What to produce:
This exercise needs all of the entries set down again, exactly as they read.
^^^^
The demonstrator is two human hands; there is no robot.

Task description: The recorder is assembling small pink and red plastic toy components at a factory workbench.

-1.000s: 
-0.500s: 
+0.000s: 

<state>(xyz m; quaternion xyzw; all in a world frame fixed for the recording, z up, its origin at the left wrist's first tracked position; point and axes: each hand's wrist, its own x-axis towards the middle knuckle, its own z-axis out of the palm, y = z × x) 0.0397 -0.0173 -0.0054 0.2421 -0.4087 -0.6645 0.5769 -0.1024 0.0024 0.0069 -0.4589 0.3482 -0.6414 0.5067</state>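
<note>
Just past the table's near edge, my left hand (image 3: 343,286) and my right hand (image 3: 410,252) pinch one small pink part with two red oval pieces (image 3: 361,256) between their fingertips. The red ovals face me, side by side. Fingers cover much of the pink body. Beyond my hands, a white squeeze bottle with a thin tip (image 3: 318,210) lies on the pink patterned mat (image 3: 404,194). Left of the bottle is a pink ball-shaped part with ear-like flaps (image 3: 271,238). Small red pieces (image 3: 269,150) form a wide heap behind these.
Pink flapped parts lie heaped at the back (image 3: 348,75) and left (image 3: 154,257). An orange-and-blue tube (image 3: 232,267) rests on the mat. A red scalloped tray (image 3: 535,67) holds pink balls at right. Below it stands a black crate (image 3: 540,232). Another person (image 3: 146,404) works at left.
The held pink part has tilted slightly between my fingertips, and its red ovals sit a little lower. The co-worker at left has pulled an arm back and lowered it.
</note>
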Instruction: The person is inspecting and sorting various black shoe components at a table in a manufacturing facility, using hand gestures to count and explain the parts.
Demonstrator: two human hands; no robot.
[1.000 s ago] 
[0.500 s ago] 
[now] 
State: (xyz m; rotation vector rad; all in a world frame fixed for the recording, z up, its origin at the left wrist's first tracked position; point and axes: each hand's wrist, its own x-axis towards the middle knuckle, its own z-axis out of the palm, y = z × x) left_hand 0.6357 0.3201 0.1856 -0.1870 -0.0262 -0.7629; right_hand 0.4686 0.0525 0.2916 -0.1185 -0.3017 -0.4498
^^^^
Response box:
The demonstrator is two human hands; there is no robot.

Task description: The recorder is assembling small pink and red plastic toy components at a factory workbench.

-1.000s: 
-0.500s: 
+0.000s: 

<state>(xyz m; quaternion xyzw; all in a world frame fixed for the recording, z up, its origin at the left wrist's first tracked position; point and axes: each hand's wrist, its own x-axis towards the middle knuckle, its own z-axis out of the palm, y = z × x) 0.0397 -0.0173 -0.0054 0.2421 -0.4087 -0.6645 0.5769 -0.1024 0.0024 0.0069 -0.4589 0.3482 -0.6414 0.5067</state>
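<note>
Just past the table's near edge, my left hand (image 3: 343,286) and my right hand (image 3: 410,252) pinch one small pink part with two red oval pieces (image 3: 361,256) between their fingertips. The red ovals face me, side by side. Fingers cover much of the pink body. Beyond my hands, a white squeeze bottle with a thin tip (image 3: 318,210) lies on the pink patterned mat (image 3: 404,194). Left of the bottle is a pink ball-shaped part with ear-like flaps (image 3: 271,238). Small red pieces (image 3: 269,150) form a wide heap behind these.
Pink flapped parts lie heaped at the back (image 3: 348,75) and left (image 3: 154,257). An orange-and-blue tube (image 3: 232,267) rests on the mat. A red scalloped tray (image 3: 535,67) holds pink balls at right. Below it stands a black crate (image 3: 540,232). Another person (image 3: 146,404) works at left.
The held pink part has tilted slightly between my fingertips, and its red ovals sit a little lower. The co-worker at left has pulled an arm back and lowered it.
</note>
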Instruction: The person is inspecting and sorting various black shoe components at a table in a manufacturing facility, using hand gestures to count and explain the parts.
Demonstrator: two human hands; no robot.
[1.000 s ago] 
[0.500 s ago] 
[now] 
State: (xyz m; rotation vector rad; all in a world frame fixed for the recording, z up, its origin at the left wrist's first tracked position; point and axes: each hand's wrist, its own x-axis towards the middle knuckle, its own z-axis out of the palm, y = z × x) left_hand 0.6357 0.3201 0.1856 -0.1870 -0.0262 -0.7629; right_hand 0.4686 0.0525 0.2916 -0.1185 -0.3017 -0.4498

The exercise is done, with nothing left to add.